MANAGEABLE LEVERAGE: While AHC's overall debt burden remains somewhat elevated, leverage has consistently moderated over the past four years and is expected to continue to do so. Coverage of maximum annual debt service (MADS) by EBITDA was robust at 5.1x in 2014 and 5.0x through the six months ended June 30, and is expected to remain in line with Fitch's 'A' category median going forward.

RATING SENSITIVITIES
IMPROVING LIQUIDITY: Upward rating movement is likely should AHC continue to generate healthy cash flows, leading to further liquidity growth and solid coverage over the next 18-24 months.

CREDIT PROFILE
AHC is an integrated healthcare system consisting of 14 acute care hospitals (3,153 licensed beds), one psychiatric hospital, over 1,500 employed physicians, 153 clinic sites, and approximately 70 retail pharmacies located in the eastern third of Wisconsin. In 2015, AHC maintained a leading 38.7% share against the Wheaton-All Saints System with 20.2%, and Froedtert & Community Health System (rated 'AA-'/Stable Outlook by Fitch) with 19.1%.In 2014 (fiscal year ended Dec. 31), AHC had total operating revenues of \\$4.7 billion.

Fitch's analysis is based on the consolidated system. Through June 30, 2015, AHC reported \\$1.7 billion in total revenue of the Obligated Group, representing approximately 73% of the consolidated total revenue of the system. At June 30, 2015, the total assets of the obligated group represented 85% of consolidated assets.

PROFITABILITY IMPROVEMENT
The Outlook revision to Positive is supported in large part by AHC's improved operating profitability, coupled with an expectation of cash flow and coverage at or above Fitch's 'A' category median going forward.

After years of steady results, AHC's profitability margins have improved materially to a very healthy 16.3% operating EBITDA margin in 2014, maintained at 15.5% through the six month interim period ended June 30, 2015. During 2014, AHC benefitted from meaningful clinical volume increases due to successful exchange enrollment, Medicaid coverage expansion, and incremental market share improvement.
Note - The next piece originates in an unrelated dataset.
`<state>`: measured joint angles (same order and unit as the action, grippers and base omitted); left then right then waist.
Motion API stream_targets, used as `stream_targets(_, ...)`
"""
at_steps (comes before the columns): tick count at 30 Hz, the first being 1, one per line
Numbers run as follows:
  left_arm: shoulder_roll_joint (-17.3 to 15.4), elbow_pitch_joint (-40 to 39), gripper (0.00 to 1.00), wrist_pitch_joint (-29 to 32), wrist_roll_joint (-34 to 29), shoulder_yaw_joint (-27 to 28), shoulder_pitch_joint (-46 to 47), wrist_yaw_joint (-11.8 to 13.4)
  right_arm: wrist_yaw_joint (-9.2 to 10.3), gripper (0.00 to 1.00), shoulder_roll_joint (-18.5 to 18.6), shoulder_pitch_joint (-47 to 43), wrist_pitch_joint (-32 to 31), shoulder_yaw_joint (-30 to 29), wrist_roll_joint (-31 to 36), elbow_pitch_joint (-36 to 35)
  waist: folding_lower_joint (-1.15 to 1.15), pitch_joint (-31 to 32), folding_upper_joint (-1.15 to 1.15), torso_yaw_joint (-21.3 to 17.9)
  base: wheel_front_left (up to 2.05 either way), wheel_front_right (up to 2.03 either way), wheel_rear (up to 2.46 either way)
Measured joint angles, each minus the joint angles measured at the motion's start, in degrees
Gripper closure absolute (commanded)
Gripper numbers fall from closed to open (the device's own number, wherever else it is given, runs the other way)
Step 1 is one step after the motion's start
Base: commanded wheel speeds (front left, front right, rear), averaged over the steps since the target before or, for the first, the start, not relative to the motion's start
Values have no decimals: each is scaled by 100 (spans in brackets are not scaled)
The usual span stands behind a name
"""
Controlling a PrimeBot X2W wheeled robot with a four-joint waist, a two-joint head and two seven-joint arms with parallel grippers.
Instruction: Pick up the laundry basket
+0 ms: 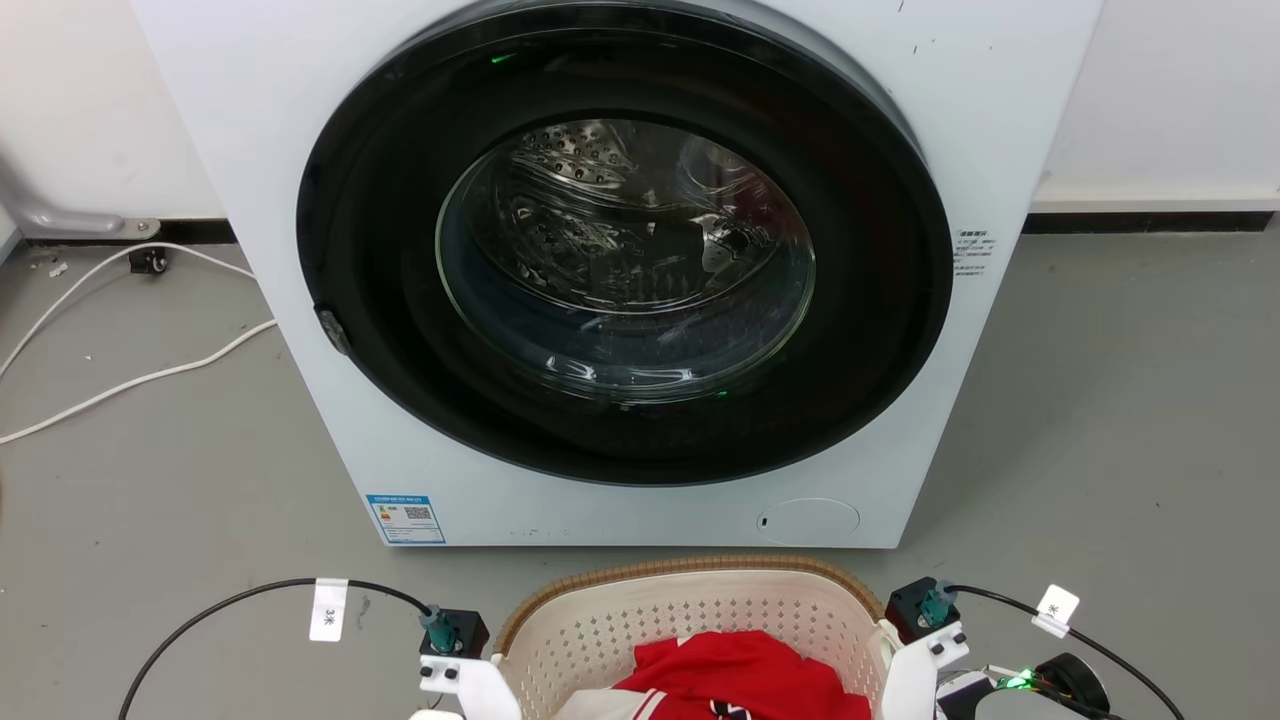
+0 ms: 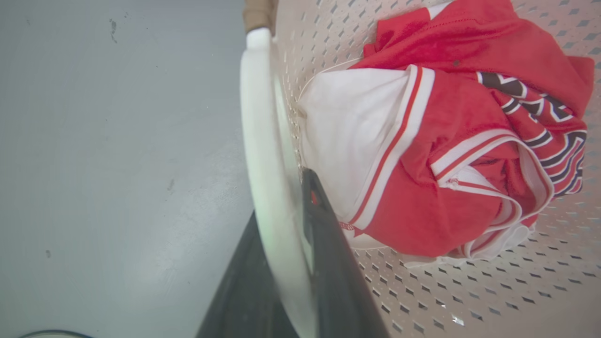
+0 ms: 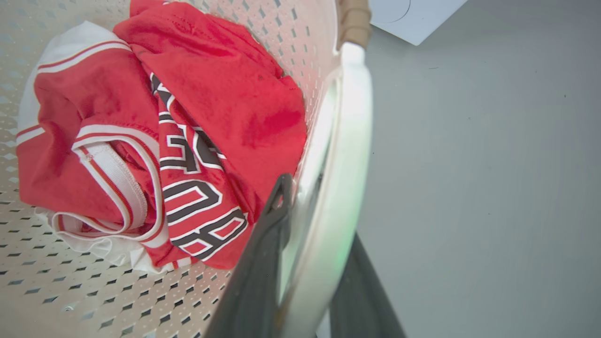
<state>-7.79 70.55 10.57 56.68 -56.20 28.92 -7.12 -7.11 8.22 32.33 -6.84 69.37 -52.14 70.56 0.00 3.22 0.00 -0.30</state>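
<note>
The laundry basket point(image 1: 690, 615), cream and perforated with a brown woven rim, sits on the floor at the bottom of the head view. It holds red and white clothes point(image 1: 740, 680). In the left wrist view my left gripper point(image 2: 281, 197) is shut on the basket's white loop handle point(image 2: 258, 117), one dark finger on each side. My right gripper point(image 3: 319, 211) is shut the same way on the other white handle point(image 3: 354, 117). Both wrists point(image 1: 455, 640) point(image 1: 925, 615) flank the basket in the head view; the fingertips are hidden there.
A white front-loading washing machine point(image 1: 620, 280) with its round dark door closed stands right behind the basket. White cables point(image 1: 130, 380) lie on the grey floor at the left. Open floor lies on both sides of the basket.
</note>
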Motion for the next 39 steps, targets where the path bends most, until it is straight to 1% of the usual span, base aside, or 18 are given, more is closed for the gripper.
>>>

Due primarily to improved payor mix, higher charity care write-offs, and increased discounts to self-pay patients, bad debt expense decreased significantly, to \\$56.4 million in 2014 from \\$221.1 million in 2013, a 74% decrease. Further, accounts receivable increased by 18% to \\$614 million at FYE 2014, due to increased clinical volume and revenue growth. Though slightly elevated, days in accounts receivable was manageable at 52.1 days and is consistent with prior years. Lastly, sizeable expenses related to AHC's electronic health record rollout across the system in 2013 substantially declined in 2014.

Going forward, AHC is budgeting for a 5%-6% operating margin, and is well ahead of that target through the six month interim period ended June 30, 2015 with a 9.9% operating margin. While current levels of profitability are likely to wane, upward rating movement is likely should AHC meet its budgeted cash flow targets allowing for further incremental balance sheet growth to levels more consistent with Fitch's 'A' category median levels over the next 18-24 months.

MODERATING LEVERAGE
AHC's debt burden remains somewhat elevated, with debt to capitalization of 45.2% at June 30, 2015 ahead of Fitch's 'A' category median of 36.2%. Still, manageable capital needs near \\$200 million should be supported by operating cash flow with no additional debt currently planned. With operating EBITDA averaging nearly \\$500 million since 2011, AHC is expected to continue to incrementally improve liquidity going forward.

DEBT PROFILE
AHC has approximately \\$1.6 billion in total long-term debt, of which \\$1.3 billion is bond debt, with a relatively conservative 62% fixed to 37% variable mix. AHC's \\$457 million in variable rate demand bonds are supported by letters of credit with staggered expirations, the next of which is Dec. 9, 2016. AHC has one swap, which is subject to collateral posting requirements, but no collateral was required as of June 30, 2015.

DISCLOSURE
AHC covenants to provide annual and quarterly disclosure for the first three quarters of each fiscal year through the Municipal Securities Rulemaking Board's EMMA system. The content of AHC's quarterly disclosure is viewed favorably and includes a management discussion, a balance sheet, an income statement, a cash flow statement, and utilization statistics.